We can think of it this way. When we took just one step from a, all we see is a’s neighbors. So the 1-step probability of ending up at e, while low, is not very low. If we walk a few more steps, we discover the cluster structure of a and realize that we are much more likely to stay within there than end up at e.

That said, if we walk too long, say k=20 steps, the situation gets more diffuse. Simply put whereas the first walk from a to e is a rare event, once we have walked to e, the probability of visiting e again in the next few steps increases as we are now in e’s cluster.

How can we take advantage of this behavior?

At this point, we’ll bring in Markov chains. Consider, for every pair of nodes u and v, Puv(k), the probability of starting from node u and ending up at node v after walking k steps. Puv(1) is easily computed: it is just 1 divided by u’s degree.

Now comes the key point. If we multiply the matrix P(1)=P with itself, we get P(2) = P². More generally, P(k) = P^k.

This suggests the following procedure. We initialize P. We then compute P(k) by multiplying P with itself k times. (k is typically 2 or 3.) If some transition probability Puv(k) is especially low, way lower than Puv(1) is, we drive it further towards 0. A way to do this is to take each probability in P(k), raise it to a power greater than 1, and renormalize. In MCL, this process is called inflation. It enhances differences. The rich get richer.

Putting this all together, the algorithm goes as follows:

Initialize P from the graph
repeat
  Q = P^k 
  P = inflate(Q)
until happy
Prune away especially low-probability transitions
Find (strongly) connected components in the remaining directed graph

We can interpret this algorithm as trying to find transitions that cross cluster boundaries and reduce their probabilities.

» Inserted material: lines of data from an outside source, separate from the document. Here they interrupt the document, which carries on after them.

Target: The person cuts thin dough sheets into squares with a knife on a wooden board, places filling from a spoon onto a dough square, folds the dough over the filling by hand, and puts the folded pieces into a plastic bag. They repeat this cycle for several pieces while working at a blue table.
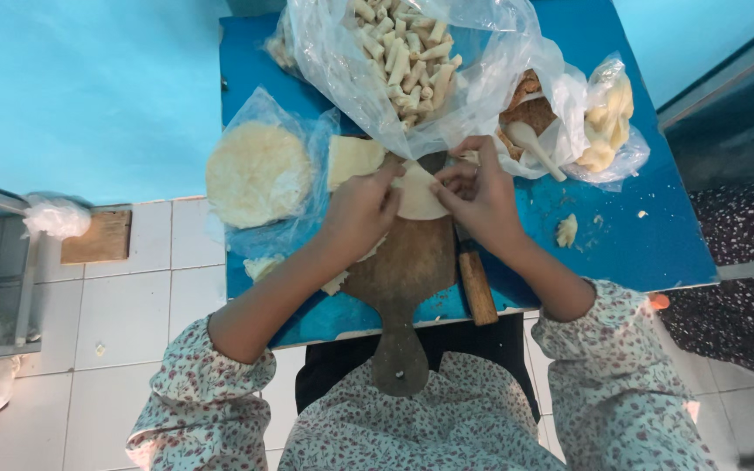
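A pale triangular piece of dough wrapper (418, 196) lies on a wooden paddle board (407, 270) on the small blue table (656, 235). My left hand (359, 209) pinches its left edge, and my right hand (480, 194) pinches its right edge, fingers bent over the sheet. A round stack of wrappers (257, 173) on clear plastic sits left of my hands. A cut wrapper piece (351, 159) lies just beyond my left hand.
A clear bag of several rolled pastries (407, 52) stands at the table's back. A bag of brown filling (530, 109) with a white spoon (534, 146) and a bag of dough (608, 118) sit at right. A wooden knife handle (478, 288) lies beside the board. White tiled floor at left.
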`<action>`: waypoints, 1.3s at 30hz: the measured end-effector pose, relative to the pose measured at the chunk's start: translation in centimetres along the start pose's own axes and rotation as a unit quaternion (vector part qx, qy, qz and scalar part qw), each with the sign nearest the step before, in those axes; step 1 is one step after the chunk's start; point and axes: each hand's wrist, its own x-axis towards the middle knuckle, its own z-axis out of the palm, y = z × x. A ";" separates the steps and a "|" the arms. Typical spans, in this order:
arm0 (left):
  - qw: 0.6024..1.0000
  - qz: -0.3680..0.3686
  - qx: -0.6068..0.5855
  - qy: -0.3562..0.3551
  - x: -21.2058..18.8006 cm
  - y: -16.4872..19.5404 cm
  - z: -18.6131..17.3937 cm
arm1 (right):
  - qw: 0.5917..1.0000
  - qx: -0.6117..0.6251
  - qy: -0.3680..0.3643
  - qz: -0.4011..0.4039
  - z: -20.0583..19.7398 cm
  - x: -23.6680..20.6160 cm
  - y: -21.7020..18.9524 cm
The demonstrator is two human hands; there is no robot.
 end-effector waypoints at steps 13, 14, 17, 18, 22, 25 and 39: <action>0.998 0.052 -0.018 0.013 0.0 0.7 -0.7 | 0.995 -0.074 -0.035 -0.058 0.4 0.5 -0.5; 0.998 0.042 -0.034 0.011 0.0 1.7 0.3 | 0.995 -0.073 -0.032 -0.056 -0.9 -0.2 0.0; 0.996 0.062 -0.037 0.048 -1.4 3.0 0.4 | 0.997 -0.038 -0.026 -0.068 -1.3 -2.1 0.1; 0.994 0.077 -0.031 0.068 -1.4 3.0 0.3 | 0.997 -0.020 -0.025 -0.075 -1.3 -2.1 0.2; 0.999 0.015 -0.008 0.029 -0.3 2.8 0.5 | 0.996 -0.064 -0.040 -0.054 -2.2 -1.1 0.4; 1.000 0.023 0.013 0.013 -0.3 3.4 1.4 | 0.993 -0.091 -0.040 -0.061 -3.0 -1.8 0.2; 0.974 0.013 0.200 -0.107 0.9 1.5 -3.3 | 0.955 -0.202 0.050 -0.210 -3.0 -0.1 -1.6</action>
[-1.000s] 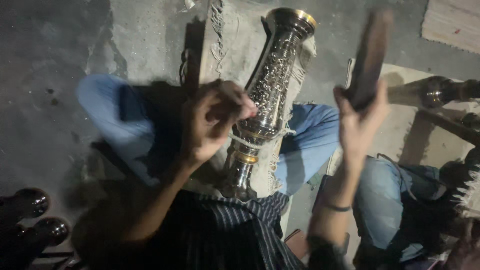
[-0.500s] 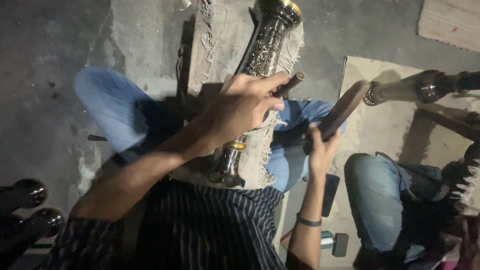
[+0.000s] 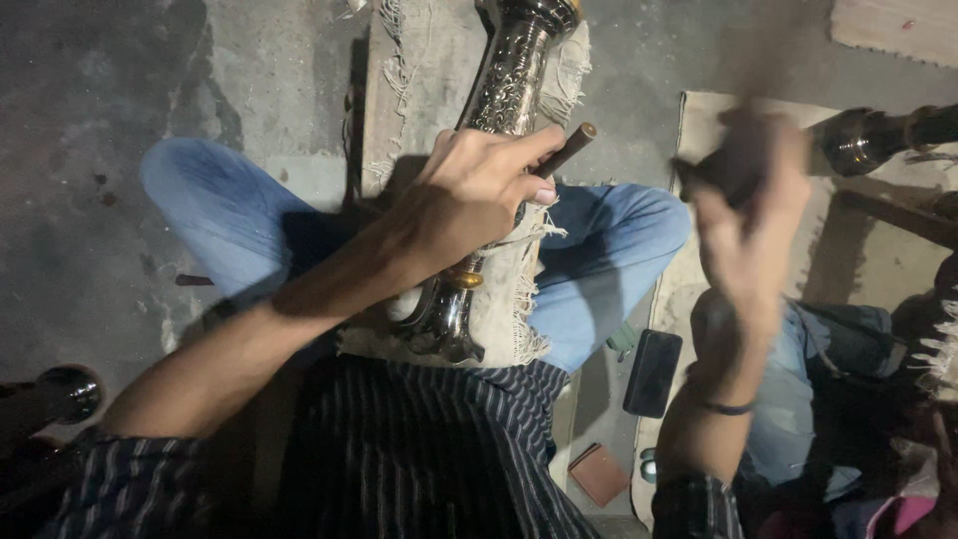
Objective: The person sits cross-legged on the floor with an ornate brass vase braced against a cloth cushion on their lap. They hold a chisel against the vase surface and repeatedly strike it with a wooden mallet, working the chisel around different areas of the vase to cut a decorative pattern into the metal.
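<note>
An engraved metal vase [image 3: 509,80] lies on a frayed cloth [image 3: 429,60] over a wooden plank across my lap. My left hand [image 3: 469,195] rests on the vase's middle and pinches a thin dark rod-like tool [image 3: 567,150] against it. My right hand [image 3: 748,220] is raised to the right, blurred by motion, and grips a dark wooden mallet-like block [image 3: 733,165]. The vase's base [image 3: 444,324] points toward my striped shirt. Its neck runs past the top edge.
A dark phone [image 3: 654,371] lies on the floor by my right knee, with a small brown wallet-like piece [image 3: 599,471] near it. Another metal vessel [image 3: 878,135] lies at the right on a mat. Dark round vessels [image 3: 60,394] sit at left. Someone else's jeans [image 3: 798,399] are at right.
My right hand has swung the block up from near the vase to a raised spot on the right. My left hand has stayed on the vase with the rod.
</note>
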The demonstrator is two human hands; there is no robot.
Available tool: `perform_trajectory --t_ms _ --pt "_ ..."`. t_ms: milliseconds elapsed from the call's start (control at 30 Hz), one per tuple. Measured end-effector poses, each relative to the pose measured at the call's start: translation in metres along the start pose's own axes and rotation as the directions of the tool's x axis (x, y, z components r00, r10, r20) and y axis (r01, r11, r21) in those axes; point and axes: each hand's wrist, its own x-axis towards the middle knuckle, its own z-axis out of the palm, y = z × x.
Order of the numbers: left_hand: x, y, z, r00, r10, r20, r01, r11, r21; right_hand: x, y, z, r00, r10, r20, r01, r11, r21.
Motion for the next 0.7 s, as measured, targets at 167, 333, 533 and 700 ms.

Why do we iterate then? Because there is a risk of pruning away edges in the same cluster if we don’t iterate enough first.

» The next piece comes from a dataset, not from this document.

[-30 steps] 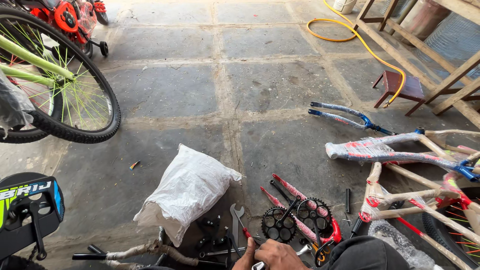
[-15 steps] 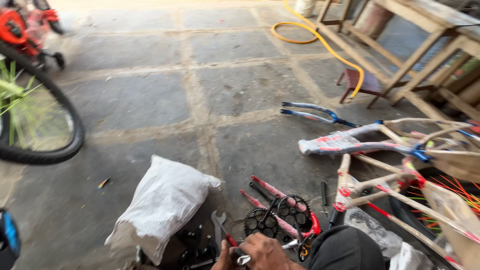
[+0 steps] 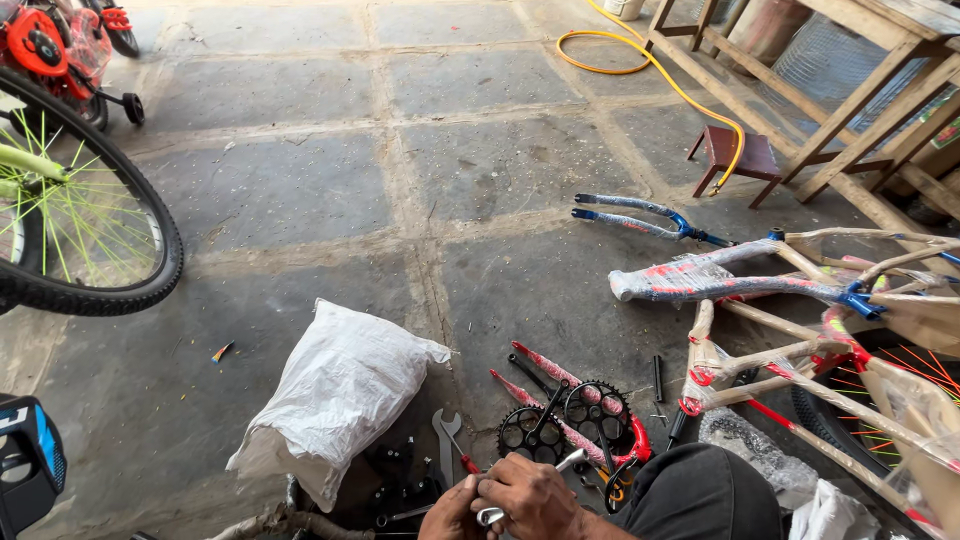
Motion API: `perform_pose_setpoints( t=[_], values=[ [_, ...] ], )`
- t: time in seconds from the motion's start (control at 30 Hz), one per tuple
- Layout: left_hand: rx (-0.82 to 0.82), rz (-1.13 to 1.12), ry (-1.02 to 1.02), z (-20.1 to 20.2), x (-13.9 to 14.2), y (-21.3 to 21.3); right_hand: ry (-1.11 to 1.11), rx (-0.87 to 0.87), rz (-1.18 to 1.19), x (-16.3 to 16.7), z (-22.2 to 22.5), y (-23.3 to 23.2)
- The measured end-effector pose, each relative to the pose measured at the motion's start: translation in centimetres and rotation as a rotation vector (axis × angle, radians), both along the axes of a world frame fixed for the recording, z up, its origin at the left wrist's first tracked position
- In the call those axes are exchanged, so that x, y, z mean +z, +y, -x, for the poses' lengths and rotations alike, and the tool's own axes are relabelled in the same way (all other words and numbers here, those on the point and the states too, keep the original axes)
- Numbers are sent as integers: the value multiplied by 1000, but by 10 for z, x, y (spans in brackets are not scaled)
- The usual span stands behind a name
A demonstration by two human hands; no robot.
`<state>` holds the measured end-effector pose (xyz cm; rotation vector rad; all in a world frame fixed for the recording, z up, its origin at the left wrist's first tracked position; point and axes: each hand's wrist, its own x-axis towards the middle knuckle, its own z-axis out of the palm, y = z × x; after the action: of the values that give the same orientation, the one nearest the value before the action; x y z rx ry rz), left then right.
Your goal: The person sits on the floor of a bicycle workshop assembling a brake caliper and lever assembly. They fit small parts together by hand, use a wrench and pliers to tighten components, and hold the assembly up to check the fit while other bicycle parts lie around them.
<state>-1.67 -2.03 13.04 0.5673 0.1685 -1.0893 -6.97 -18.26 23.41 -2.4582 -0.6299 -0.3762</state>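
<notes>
Both hands at bottom centre, left hand [image 3: 452,512] and right hand [image 3: 530,492] curled tight round a small silvery metal part [image 3: 490,516] (kind unclear), liable to slip down among the black chainrings [image 3: 560,420] just above.

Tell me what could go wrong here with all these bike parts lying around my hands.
The small metal part pinched between left hand and right hand could slip and get lost among the loose pieces. The chainrings have sharp teeth close by. The wrench lies underfoot, a possible trip hazard.
</notes>
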Motion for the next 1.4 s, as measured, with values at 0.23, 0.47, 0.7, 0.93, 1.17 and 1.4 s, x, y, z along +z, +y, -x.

On the other hand, if we iterate without doing an inflation inside an iteration, we may diffuse the transition probabilities too rapidly and lose whatever we gained in the first few iterations. (We already saw an example of this.) Inflating seems to make the algorithm somewhat robust against this.

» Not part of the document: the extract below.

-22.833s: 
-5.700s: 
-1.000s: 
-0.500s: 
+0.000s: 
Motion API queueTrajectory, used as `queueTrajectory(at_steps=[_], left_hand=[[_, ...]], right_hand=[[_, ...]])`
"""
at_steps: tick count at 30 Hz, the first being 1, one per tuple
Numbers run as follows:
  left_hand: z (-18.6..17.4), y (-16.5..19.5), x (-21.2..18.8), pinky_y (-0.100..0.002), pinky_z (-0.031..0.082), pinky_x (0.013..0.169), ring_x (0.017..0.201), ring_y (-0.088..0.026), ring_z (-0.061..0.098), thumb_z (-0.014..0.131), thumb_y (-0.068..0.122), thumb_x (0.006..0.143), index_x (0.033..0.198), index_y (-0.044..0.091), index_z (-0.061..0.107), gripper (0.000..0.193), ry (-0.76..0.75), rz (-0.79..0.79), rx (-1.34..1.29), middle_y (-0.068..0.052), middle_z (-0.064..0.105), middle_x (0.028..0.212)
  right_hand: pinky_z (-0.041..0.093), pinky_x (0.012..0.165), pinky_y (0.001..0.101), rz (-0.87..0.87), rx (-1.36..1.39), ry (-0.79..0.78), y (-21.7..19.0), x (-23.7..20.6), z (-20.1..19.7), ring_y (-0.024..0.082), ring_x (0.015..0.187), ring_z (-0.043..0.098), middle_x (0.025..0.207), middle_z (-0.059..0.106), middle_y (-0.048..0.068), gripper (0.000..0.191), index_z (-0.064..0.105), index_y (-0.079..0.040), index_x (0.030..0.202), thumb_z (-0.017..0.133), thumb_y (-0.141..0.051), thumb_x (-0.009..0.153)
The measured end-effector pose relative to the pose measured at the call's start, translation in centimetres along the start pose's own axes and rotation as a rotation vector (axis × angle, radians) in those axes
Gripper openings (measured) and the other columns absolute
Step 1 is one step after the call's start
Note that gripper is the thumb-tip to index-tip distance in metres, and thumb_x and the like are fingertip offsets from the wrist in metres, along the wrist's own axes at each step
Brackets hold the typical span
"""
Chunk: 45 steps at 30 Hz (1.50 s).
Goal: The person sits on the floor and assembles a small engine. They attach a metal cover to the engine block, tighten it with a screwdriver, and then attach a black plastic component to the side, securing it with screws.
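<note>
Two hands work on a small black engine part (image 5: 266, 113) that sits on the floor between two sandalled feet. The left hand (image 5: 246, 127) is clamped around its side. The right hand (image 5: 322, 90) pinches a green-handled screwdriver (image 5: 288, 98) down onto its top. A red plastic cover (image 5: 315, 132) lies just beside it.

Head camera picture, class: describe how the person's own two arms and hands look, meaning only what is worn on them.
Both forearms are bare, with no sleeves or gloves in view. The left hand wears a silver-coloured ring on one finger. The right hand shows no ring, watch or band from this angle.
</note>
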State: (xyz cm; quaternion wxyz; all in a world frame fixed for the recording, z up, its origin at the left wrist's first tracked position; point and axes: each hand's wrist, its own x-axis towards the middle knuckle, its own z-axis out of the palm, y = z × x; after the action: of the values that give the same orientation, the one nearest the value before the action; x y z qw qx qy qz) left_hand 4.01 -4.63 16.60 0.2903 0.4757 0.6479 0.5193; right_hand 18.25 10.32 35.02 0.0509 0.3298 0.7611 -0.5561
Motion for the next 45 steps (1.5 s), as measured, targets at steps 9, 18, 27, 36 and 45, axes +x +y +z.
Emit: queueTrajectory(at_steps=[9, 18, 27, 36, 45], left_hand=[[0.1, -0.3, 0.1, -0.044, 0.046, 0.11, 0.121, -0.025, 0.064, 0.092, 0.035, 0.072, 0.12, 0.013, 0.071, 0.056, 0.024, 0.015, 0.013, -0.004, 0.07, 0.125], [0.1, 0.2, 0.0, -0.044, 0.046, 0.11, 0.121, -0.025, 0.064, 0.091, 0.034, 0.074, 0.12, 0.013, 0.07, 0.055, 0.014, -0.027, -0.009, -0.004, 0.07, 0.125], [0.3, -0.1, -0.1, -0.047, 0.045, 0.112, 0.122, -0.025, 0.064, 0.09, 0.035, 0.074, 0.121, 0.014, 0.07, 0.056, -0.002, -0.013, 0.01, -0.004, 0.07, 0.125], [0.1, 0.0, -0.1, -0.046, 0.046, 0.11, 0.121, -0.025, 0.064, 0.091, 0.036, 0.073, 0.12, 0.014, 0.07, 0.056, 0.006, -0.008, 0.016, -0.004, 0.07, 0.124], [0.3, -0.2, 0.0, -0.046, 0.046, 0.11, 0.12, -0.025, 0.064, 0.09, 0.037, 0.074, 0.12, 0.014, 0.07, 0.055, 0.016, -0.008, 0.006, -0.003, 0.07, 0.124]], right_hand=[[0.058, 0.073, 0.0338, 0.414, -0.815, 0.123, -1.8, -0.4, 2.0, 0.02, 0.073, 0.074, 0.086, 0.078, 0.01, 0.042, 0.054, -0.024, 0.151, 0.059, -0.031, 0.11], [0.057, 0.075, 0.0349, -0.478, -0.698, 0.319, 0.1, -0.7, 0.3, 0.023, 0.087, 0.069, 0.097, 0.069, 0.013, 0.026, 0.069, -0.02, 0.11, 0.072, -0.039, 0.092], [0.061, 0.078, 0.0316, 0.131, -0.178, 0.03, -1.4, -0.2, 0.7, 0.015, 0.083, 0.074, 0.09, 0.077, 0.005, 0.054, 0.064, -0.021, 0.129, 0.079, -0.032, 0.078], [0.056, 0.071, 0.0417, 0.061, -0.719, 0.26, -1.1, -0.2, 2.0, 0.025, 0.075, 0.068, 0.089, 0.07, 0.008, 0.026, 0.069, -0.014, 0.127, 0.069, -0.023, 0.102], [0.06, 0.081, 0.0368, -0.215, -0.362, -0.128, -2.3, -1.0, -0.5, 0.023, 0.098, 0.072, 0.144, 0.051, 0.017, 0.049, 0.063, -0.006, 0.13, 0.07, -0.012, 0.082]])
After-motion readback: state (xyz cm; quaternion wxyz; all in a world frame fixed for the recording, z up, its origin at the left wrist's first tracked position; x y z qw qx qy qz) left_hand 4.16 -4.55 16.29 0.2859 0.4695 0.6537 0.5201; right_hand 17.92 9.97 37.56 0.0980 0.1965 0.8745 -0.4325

Specifically, by deflating low probability transitions, we are forcing the algorithm to explore regions of the graph it might not yet have explored. Take an extreme form of this. Say we block a low-probability transition u → v, i.e. truncate the probability to 0. We are forcing the algorithm to try to find a different way to get from u to v if it can. If it can’t, we now gain more confidence that the transition from u to v crosses cluster boundaries.

Ideally, after all the iterations have ended, the especially low-probability transitions are the ones that cross cluster boundaries. We can then clip these. This results in a directed graph whose strongly connected components are the clusters.

In our example, the probabilities of the transitions from a to e and e to a would both reduce. We can interpret this as deleting the edge a–e in the undirected graph. The clusters are now the connected components, which can be found by a connected-components finding graph algorithm.

Summary

In this post, we explained, with suitably chosen examples, how the Markov clustering algorithm works. We started by explaining how random walks on a graph can discover core nodes within clusters. We then discussed how taking powers of the Markov matrix helps us distinguish between within-cluster transitions and across-cluster transitions. We discussed how doing inflation further enhances these distinctions. Interspersing inflation allows us to continue exploring the graph without risking diluting the transition probabilities too much.

This algorithm is also attractive from the point of view of implementation. At its core, it uses very simple algebraic operations: powers of a matrix, and inflation. Consequently, it is very easy to implement for small-to-moderate size problems. For especially large problems, we can take advantage of the existence of efficient parallel algorithms for taking powers of a sparse matrix as mentioned in [2] below.